The Supreme Judicial Court today upheld the drug-possession conviction of a man who was a passenger in a car pulled over because the driver had forgotten to put on the headlights one night.

Rogelio Buckley had appealed his conviction, arguing the traffic stop, which lead to the discovery of cocaine under his passenger seat, was a "pretextual" violation of his right against unreasonable search and seizure, because police really wanted to stop the car to investigate drugs, not because the driver forgot to turn on her headlights. The officers who pulled the car over had, in fact, been doing a stakeout of an apartment building suspected of drug activity, and noticed Buckley and the driver enter the building, then quickly leave.

But the state's highest court upheld its ruling in a 1995 case that held that under the state's constitutional restriction on unreasonable seizures, it doesn't matter why the police really wanted to pull the car over, as long as the traffic violation was for real.

In [that case], we articulated the current State constitutional standard for evaluating the validity of a traffic stop. Under that rule, called the authorization approach, a traffic stop is reasonable for art. 14 purposes "so long as the police are doing no more than they are legally permitted and objectively authorized to do," regardless of the underlying intent or motivations of the officers involved. ... Stated differently, under the authorization test, a stop is reasonable under art. 14 as long as there is a legal justification for it. We have long held that an observed traffic violation is one such justification.

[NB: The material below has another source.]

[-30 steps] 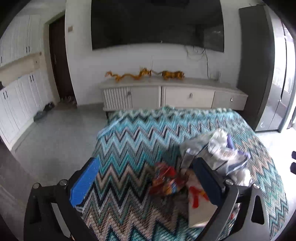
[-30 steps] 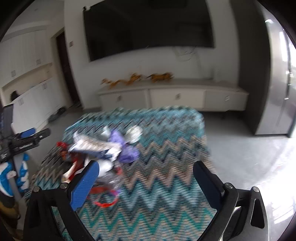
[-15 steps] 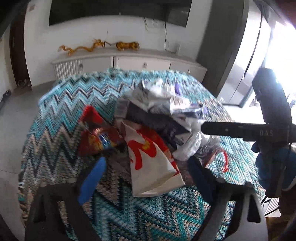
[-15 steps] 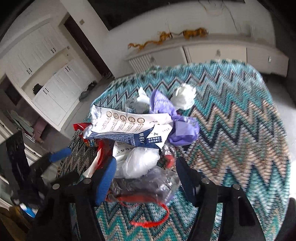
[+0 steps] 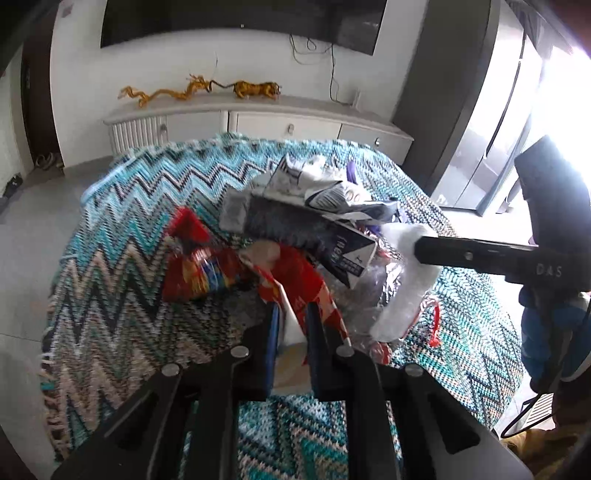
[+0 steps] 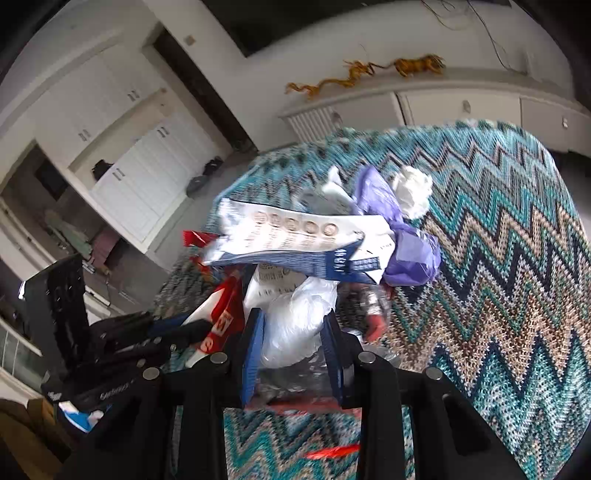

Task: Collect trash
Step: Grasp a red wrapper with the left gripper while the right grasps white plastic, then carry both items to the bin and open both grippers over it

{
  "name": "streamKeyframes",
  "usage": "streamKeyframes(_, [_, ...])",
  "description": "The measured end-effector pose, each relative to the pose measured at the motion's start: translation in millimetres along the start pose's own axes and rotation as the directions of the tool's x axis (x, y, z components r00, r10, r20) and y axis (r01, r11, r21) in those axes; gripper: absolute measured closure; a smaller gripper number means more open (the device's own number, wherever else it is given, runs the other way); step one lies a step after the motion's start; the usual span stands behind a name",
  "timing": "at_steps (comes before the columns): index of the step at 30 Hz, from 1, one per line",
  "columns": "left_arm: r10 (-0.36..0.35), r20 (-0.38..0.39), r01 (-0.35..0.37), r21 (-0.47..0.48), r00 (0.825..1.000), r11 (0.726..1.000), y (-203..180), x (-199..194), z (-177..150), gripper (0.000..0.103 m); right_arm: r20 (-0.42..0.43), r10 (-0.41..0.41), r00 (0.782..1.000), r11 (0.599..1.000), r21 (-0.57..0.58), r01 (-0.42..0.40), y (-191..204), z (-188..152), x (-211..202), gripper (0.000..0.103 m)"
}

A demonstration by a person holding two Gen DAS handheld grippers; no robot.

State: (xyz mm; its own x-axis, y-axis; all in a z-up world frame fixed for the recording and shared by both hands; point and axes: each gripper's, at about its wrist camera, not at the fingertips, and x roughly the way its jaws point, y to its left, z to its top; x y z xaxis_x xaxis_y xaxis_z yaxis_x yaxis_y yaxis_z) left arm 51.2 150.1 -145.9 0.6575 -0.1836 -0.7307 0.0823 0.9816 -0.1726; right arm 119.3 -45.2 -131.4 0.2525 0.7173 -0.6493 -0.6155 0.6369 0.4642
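We see a trash pile in the middle of a round table under a teal, tan and black zigzag knit cloth (image 5: 122,258). Left gripper (image 5: 290,325): jaws nearly together, clamped on the near edge of a red and white crumpled paper bag (image 5: 295,284) that lies at the front of the pile. Just left of that bag sits a red crinkled snack wrapper with yellow and blue print (image 5: 195,266), touching it. Behind both, a grey and white foil pouch (image 5: 295,195) lies across the top of the heap.

Right gripper (image 6: 291,325): blue-padded fingers (image 6: 253,354) partly closed around a white translucent plastic bag (image 6: 295,325); pads touch its sides, so we read it as gripped, though the bag still bulges between them. In the left wrist view that gripper shows as a black bar coming in from the right, tip buried in the same white bag.

Above the white bag in the right wrist view: a long white and navy printed pouch (image 6: 306,240) lying crosswise, a purple plastic bag (image 6: 406,254) touching its right end, and a white crumpled tissue ball (image 6: 413,188) just beyond the purple one. A clear bag with a red drawstring (image 6: 332,450) lies under the right gripper on the cloth.

Background: a white low sideboard (image 5: 258,122) with orange dragon figurines (image 5: 199,88) on top, dark wall-mounted screen (image 5: 240,18) above
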Motion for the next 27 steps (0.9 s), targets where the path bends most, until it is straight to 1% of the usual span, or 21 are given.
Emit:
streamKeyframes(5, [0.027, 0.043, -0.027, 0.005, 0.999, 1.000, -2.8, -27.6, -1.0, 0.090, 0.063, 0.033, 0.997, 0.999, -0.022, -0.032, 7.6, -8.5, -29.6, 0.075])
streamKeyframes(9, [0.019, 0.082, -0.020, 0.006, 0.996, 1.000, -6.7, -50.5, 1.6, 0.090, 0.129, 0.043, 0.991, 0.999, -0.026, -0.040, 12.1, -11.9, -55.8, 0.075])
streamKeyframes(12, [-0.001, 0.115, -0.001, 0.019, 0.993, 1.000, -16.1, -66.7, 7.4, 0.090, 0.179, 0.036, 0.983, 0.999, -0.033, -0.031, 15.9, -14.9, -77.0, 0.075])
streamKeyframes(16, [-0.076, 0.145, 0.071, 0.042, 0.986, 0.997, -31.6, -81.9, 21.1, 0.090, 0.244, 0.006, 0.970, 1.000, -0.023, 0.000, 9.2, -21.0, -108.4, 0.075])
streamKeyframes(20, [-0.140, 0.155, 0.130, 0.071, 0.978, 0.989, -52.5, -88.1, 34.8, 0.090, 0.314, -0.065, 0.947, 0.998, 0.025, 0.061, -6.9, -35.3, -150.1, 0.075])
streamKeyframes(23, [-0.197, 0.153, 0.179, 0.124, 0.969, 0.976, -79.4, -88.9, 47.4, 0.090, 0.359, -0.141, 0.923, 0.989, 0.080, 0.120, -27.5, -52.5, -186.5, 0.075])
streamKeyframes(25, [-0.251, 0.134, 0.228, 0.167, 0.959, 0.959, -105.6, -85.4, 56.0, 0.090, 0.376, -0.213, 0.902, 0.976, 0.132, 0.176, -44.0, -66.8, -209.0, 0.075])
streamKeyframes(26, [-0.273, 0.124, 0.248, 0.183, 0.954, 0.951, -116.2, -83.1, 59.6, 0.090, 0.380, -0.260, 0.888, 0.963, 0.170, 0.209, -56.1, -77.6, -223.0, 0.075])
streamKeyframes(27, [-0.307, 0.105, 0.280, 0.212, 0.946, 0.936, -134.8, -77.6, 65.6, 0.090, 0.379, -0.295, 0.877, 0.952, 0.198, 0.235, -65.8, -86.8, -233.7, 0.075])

The court further explained:

Evaluating the validity of police conduct on the basis of objective facts and circumstances, without consideration of the subjective motivations underlying that conduct, is justified in part based on the significant evidentiary difficulties such an inquiry into police motives would often entail. This would require that courts discern not only whether the police initially possessed some underlying motive that failed to align with the legal were acting on that "improper" motive (i.e., the pretext), as opposed to the "proper" motive, when engaging in the challenged action. Both judges and legal commentators have questioned the ability of courts -- venues of limited insight -- to reach accurate and satisfactory answers to these questions, which may be more appropriately handled by psychologists or philosophers than lawyers. ...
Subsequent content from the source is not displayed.